A new computer vision technique developed by Columbia Engineering researchers can predict human behavior from videos. The new technique gives machines an intuitive sense enabling them to predict what will happen next by using higher-level associations between people, animals, and objects.
Carl Vondrick is assistant professor of computer science at Columbia. Vondrick directed the study, which was presented on June 24 at the International Conference on Computer Vision and Pattern Recognition.
“Our algorithm is a step toward machines being able to make better predictions about human behavior, and thus better coordinate their actions with ours,” said Vondrick. “Our results open a number of possibilities for human-robot collaboration, autonomous vehicles, and assistive technology.”
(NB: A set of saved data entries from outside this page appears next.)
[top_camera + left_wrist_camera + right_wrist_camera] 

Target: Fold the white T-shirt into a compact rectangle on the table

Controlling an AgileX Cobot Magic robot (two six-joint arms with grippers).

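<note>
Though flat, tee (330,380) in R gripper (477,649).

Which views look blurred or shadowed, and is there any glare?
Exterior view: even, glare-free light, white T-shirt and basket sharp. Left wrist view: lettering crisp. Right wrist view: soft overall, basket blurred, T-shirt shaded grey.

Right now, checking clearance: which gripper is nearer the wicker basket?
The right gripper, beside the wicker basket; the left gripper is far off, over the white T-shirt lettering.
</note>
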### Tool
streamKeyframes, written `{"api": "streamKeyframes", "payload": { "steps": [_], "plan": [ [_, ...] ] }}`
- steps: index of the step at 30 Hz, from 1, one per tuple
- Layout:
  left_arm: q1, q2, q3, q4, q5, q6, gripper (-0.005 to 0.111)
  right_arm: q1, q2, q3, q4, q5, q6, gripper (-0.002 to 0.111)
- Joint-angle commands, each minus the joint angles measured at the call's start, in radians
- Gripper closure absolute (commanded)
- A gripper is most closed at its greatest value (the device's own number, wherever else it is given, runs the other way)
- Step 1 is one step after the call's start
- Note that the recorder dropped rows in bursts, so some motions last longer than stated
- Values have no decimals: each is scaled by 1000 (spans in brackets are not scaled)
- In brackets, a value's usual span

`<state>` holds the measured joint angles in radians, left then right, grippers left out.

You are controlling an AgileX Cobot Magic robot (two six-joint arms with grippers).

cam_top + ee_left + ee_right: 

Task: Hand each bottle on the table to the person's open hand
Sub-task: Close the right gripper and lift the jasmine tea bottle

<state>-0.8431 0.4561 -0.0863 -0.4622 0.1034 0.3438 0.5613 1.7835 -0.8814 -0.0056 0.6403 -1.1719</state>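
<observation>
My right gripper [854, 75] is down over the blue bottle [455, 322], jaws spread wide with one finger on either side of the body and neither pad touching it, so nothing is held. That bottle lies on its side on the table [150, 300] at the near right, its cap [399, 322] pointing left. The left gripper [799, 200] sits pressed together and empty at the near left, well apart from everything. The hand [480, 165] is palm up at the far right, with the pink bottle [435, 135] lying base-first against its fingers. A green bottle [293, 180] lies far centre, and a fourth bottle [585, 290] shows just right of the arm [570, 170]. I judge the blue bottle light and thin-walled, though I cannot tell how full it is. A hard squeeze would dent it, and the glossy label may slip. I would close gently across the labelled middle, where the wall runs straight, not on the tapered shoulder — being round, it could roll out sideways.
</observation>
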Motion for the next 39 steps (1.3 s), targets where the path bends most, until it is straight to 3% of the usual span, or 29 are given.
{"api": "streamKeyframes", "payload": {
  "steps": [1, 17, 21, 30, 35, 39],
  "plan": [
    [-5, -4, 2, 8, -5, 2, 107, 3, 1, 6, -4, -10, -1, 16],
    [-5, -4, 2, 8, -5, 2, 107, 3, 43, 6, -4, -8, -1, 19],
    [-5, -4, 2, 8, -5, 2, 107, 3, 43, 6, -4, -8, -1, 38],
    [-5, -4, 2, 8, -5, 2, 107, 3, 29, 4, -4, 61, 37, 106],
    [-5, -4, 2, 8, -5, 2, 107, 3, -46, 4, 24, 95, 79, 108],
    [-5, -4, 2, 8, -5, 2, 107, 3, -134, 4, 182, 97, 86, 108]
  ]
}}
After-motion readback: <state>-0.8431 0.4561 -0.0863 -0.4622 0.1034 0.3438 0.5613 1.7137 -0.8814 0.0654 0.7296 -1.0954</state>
The new method is the most accurate of its kind to date for prediction of video action events several minutes in the future. The system first analyzed thousands of hours of movies, sports games, and shows before going on to predict hundreds of activities, such as handshaking and fist bumping.
If the system cannot predict a specific action, it finds a higher-level concept that links them, such as the word “greeting.”
Past attempts at predictive machine learning usually focused on predicting one action at a time, with the algorithms deciding to classify the action, for example, as a hug, handshake, high-five, or non-action. However, high uncertainty means most machine learning models are not able to find commonalities between possible options.
The team included Columbia Engineering PhD students Didac Suris and Ruoshi Liu, and the pair looked at the longer-range prediction problem a bit differently.
Suris is co-lead author of the paper.
“Not everything in the future is predictable,” said Suris. “When a person cannot foresee exactly what will happen, they play it safe and predict at a higher level of abstraction. Our algorithm is the first to learn this capability to reason abstractly about future events.”
Developing the New System
Suris and Liu relied on unusual geometries to develop AI models that organize high-level concepts and predict human behavior in the future.
Aude Oliva, who was not involved in the study, is senior research scientist at the Massachusetts Institute of Technology and co-director of the MIT-IBM Watson AI Lab.
“Prediction is the basis of human intelligence,” said Oliva. “Machines make mistakes that humans never would because they lack our ability to reason abstractly. This work is a pivotal step towards bridging this technological gap.”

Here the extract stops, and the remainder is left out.